▶ WHAT YOU NEED TO DO:
Each entry must be output once more without any change.

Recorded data

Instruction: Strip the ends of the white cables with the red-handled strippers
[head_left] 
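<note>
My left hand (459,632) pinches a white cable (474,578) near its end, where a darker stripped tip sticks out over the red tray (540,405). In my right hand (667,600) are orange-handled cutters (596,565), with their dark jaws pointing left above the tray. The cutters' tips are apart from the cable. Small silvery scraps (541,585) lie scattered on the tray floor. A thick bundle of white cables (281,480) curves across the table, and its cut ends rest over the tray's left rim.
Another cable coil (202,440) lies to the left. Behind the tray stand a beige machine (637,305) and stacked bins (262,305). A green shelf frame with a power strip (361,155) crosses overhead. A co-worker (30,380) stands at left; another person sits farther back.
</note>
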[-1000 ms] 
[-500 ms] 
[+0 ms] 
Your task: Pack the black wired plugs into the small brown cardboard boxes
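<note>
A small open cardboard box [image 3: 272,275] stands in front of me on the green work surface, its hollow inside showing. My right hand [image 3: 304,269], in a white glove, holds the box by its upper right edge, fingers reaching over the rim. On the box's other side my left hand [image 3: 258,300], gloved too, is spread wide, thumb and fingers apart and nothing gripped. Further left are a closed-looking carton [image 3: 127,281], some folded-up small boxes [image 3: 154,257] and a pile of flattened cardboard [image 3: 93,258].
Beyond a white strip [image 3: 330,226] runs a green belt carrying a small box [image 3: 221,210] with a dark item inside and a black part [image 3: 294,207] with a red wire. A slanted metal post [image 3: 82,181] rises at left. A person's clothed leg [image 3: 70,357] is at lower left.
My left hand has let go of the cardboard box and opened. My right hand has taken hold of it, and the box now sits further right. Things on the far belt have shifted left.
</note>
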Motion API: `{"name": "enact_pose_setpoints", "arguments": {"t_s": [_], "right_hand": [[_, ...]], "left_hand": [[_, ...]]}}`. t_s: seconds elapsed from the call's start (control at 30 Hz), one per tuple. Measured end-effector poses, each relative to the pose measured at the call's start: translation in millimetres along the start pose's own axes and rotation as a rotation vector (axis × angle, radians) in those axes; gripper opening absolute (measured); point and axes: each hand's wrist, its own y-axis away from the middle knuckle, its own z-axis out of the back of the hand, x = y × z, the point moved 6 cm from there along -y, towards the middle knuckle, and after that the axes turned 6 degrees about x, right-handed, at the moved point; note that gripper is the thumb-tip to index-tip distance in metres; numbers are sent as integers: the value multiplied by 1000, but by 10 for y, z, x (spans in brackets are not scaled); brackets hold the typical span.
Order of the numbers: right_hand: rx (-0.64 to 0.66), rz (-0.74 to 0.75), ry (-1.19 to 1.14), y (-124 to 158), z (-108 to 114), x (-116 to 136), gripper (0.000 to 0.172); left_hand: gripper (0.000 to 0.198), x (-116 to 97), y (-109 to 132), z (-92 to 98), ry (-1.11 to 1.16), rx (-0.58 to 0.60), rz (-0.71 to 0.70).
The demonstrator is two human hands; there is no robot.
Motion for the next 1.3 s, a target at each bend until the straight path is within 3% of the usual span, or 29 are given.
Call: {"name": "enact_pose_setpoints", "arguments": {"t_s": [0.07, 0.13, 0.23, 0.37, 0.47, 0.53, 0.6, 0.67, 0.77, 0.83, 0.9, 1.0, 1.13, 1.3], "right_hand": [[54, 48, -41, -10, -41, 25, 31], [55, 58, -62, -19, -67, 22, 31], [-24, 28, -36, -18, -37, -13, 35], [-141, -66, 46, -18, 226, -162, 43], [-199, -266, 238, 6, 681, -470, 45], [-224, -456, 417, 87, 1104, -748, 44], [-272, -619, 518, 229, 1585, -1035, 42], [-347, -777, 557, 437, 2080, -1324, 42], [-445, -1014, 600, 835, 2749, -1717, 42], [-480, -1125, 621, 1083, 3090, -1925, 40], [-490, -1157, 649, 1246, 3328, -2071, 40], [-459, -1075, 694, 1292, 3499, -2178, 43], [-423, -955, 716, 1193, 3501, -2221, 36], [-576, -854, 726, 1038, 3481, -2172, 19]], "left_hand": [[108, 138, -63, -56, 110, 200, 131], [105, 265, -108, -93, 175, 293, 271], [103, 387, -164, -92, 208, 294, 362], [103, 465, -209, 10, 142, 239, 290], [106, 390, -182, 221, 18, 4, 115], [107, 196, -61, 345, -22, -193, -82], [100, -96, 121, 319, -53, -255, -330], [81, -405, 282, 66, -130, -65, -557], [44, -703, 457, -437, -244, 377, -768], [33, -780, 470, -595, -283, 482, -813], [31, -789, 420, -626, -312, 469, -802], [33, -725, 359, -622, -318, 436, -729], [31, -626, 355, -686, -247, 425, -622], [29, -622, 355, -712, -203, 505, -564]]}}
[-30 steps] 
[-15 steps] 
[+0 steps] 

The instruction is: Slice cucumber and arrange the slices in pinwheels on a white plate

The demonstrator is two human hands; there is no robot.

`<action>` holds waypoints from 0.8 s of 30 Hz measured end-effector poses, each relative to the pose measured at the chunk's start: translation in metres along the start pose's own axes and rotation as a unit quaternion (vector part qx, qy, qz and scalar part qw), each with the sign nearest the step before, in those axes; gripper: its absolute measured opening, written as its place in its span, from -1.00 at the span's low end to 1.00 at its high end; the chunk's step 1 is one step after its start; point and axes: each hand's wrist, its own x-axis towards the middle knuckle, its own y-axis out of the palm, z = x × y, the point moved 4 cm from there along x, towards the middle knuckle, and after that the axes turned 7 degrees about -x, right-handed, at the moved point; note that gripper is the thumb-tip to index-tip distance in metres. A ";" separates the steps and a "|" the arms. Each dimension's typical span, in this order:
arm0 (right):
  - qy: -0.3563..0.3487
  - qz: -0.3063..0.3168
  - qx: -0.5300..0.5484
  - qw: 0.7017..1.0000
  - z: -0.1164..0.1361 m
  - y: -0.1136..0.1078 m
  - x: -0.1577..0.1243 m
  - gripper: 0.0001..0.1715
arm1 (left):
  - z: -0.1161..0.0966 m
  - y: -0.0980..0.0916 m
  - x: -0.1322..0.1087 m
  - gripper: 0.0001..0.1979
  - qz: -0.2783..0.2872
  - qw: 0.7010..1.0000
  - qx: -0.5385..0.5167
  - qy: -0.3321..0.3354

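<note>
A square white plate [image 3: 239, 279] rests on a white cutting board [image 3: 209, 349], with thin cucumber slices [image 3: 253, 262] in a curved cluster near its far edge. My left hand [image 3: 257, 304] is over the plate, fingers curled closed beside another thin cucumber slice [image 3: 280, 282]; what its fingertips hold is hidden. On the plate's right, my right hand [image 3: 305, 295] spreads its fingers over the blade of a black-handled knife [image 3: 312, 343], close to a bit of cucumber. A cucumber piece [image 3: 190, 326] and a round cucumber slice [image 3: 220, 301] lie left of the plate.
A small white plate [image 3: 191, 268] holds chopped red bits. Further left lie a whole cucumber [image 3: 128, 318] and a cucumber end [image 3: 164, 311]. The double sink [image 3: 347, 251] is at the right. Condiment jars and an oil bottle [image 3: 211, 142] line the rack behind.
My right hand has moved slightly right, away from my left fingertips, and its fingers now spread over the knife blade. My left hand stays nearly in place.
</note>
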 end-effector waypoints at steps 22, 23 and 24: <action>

▶ TASK RESULT:
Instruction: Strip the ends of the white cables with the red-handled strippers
[head_left] 
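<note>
My left hand (459,632) pinches a white cable (474,578) near its end, where a darker stripped tip sticks out over the red tray (540,405). In my right hand (667,600) are orange-handled cutters (596,565), with their dark jaws pointing left above the tray. The cutters' tips are apart from the cable. Small silvery scraps (541,585) lie scattered on the tray floor. A thick bundle of white cables (281,480) curves across the table, and its cut ends rest over the tray's left rim.
Another cable coil (202,440) lies to the left. Behind the tray stand a beige machine (637,305) and stacked bins (262,305). A green shelf frame with a power strip (361,155) crosses overhead. A co-worker (30,380) stands at left; another person sits farther back.
</note>
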[-1000 ms] 
[-500 ms] 
[+0 ms] 
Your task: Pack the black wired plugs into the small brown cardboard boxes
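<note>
A small open cardboard box [image 3: 272,275] stands in front of me on the green work surface, its hollow inside showing. My right hand [image 3: 304,269], in a white glove, holds the box by its upper right edge, fingers reaching over the rim. On the box's other side my left hand [image 3: 258,300], gloved too, is spread wide, thumb and fingers apart and nothing gripped. Further left are a closed-looking carton [image 3: 127,281], some folded-up small boxes [image 3: 154,257] and a pile of flattened cardboard [image 3: 93,258].
Beyond a white strip [image 3: 330,226] runs a green belt carrying a small box [image 3: 221,210] with a dark item inside and a black part [image 3: 294,207] with a red wire. A slanted metal post [image 3: 82,181] rises at left. A person's clothed leg [image 3: 70,357] is at lower left.
My left hand has let go of the cardboard box and opened. My right hand has taken hold of it, and the box now sits further right. Things on the far belt have shifted left.
</note>
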Motion API: `{"name": "enact_pose_setpoints", "arguments": {"t_s": [_], "right_hand": [[_, ...]], "left_hand": [[_, ...]]}}`. t_s: seconds elapsed from the call's start (control at 30 Hz), one per tuple. Measured end-effector poses, each relative to the pose measured at the call's start: translation in millimetres along the start pose's own axes and rotation as a rotation vector (axis × angle, radians) in those axes; gripper opening absolute (measured); point and axes: each hand's wrist, its own y-axis away from the middle knuckle, its own z-axis out of the back of the hand, x = y × z, the point moved 6 cm from there along -y, towards the middle knuckle, and after that the axes turned 6 degrees about x, right-handed, at the moved point; note that gripper is the thumb-tip to index-tip distance in metres; numbers are sent as integers: the value multiplied by 1000, but by 10 for y, z, x (spans in brackets are not scaled); brackets hold the typical span.
Order of the numbers: right_hand: rx (-0.64 to 0.66), rz (-0.74 to 0.75), ry (-1.19 to 1.14), y (-124 to 158), z (-108 to 114), x (-116 to 136), gripper (0.000 to 0.172); left_hand: gripper (0.000 to 0.198), x (-116 to 97), y (-109 to 132), z (-92 to 98), ry (-1.11 to 1.16), rx (-0.58 to 0.60), rz (-0.71 to 0.70).
The demonstrator is two human hands; there is no robot.
Motion for the next 1.3 s, a target at each bend until the straight path is within 3% of the usual span, or 29 are given.
Call: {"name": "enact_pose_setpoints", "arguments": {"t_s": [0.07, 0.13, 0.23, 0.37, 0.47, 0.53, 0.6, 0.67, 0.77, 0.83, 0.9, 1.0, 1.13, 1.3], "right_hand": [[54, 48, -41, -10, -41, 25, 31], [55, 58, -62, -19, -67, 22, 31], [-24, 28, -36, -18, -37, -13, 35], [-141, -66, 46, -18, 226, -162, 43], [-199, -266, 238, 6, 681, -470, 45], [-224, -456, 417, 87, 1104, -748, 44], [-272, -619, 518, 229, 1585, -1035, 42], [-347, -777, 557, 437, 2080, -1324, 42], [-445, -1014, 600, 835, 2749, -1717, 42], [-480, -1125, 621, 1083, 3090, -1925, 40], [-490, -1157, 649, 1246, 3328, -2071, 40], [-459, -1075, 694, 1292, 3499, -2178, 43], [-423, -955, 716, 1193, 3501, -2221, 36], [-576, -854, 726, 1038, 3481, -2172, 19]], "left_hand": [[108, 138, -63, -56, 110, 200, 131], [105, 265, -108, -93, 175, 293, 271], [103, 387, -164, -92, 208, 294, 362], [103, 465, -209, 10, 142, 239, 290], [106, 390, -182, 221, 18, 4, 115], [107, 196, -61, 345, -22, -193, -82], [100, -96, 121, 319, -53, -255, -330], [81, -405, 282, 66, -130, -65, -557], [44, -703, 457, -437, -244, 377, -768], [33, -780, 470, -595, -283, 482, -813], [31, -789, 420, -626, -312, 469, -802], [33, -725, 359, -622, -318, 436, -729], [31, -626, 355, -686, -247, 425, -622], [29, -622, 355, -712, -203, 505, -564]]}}
[-30 steps] 
[-15 steps] 
[+0 steps] 

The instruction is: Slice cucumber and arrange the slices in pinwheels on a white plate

The demonstrator is two human hands; there is no robot.

`<action>` holds waypoints from 0.8 s of 30 Hz measured end-effector poses, each relative to the pose measured at the chunk's start: translation in metres along the start pose's own axes and rotation as a unit quaternion (vector part qx, qy, qz and scalar part qw), each with the sign nearest the step before, in those axes; gripper: its absolute measured opening, written as its place in its span, from -1.00 at the span's low end to 1.00 at its high end; the chunk's step 1 is one step after its start; point and axes: each hand's wrist, its own x-axis towards the middle knuckle, its own y-axis out of the palm, z = x × y, the point moved 4 cm from there along x, towards the middle knuckle, and after that the axes turned 7 degrees about -x, right-handed, at the moved point; note that gripper is the thumb-tip to index-tip distance in metres. A ";" separates the steps and a "|" the arms. Each dimension's typical span, in this order:
arm0 (right):
  - qy: -0.3563..0.3487
  - qz: -0.3063..0.3168
  - qx: -0.5300..0.5484
  - qw: 0.7017..1.0000
  - z: -0.1164..0.1361 m
  - y: -0.1136..0.1078 m
  - x: -0.1577..0.1243 m
  - gripper: 0.0001..0.1715
arm1 (left):
  - z: -0.1161..0.0966 m
  - y: -0.0980..0.0916 m
  - x: -0.1322..0.1087 m
  - gripper: 0.0001..0.1979
  - qz: -0.2783..0.2872
  - qw: 0.7010..1.0000
  - qx: -0.5385..0.5167
  - qy: -0.3321..0.3354

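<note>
A square white plate [image 3: 239, 279] rests on a white cutting board [image 3: 209, 349], with thin cucumber slices [image 3: 253, 262] in a curved cluster near its far edge. My left hand [image 3: 257, 304] is over the plate, fingers curled closed beside another thin cucumber slice [image 3: 280, 282]; what its fingertips hold is hidden. On the plate's right, my right hand [image 3: 305, 295] spreads its fingers over the blade of a black-handled knife [image 3: 312, 343], close to a bit of cucumber. A cucumber piece [image 3: 190, 326] and a round cucumber slice [image 3: 220, 301] lie left of the plate.
A small white plate [image 3: 191, 268] holds chopped red bits. Further left lie a whole cucumber [image 3: 128, 318] and a cucumber end [image 3: 164, 311]. The double sink [image 3: 347, 251] is at the right. Condiment jars and an oil bottle [image 3: 211, 142] line the rack behind.
My right hand has moved slightly right, away from my left fingertips, and its fingers now spread over the knife blade. My left hand stays nearly in place.
</note>
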 end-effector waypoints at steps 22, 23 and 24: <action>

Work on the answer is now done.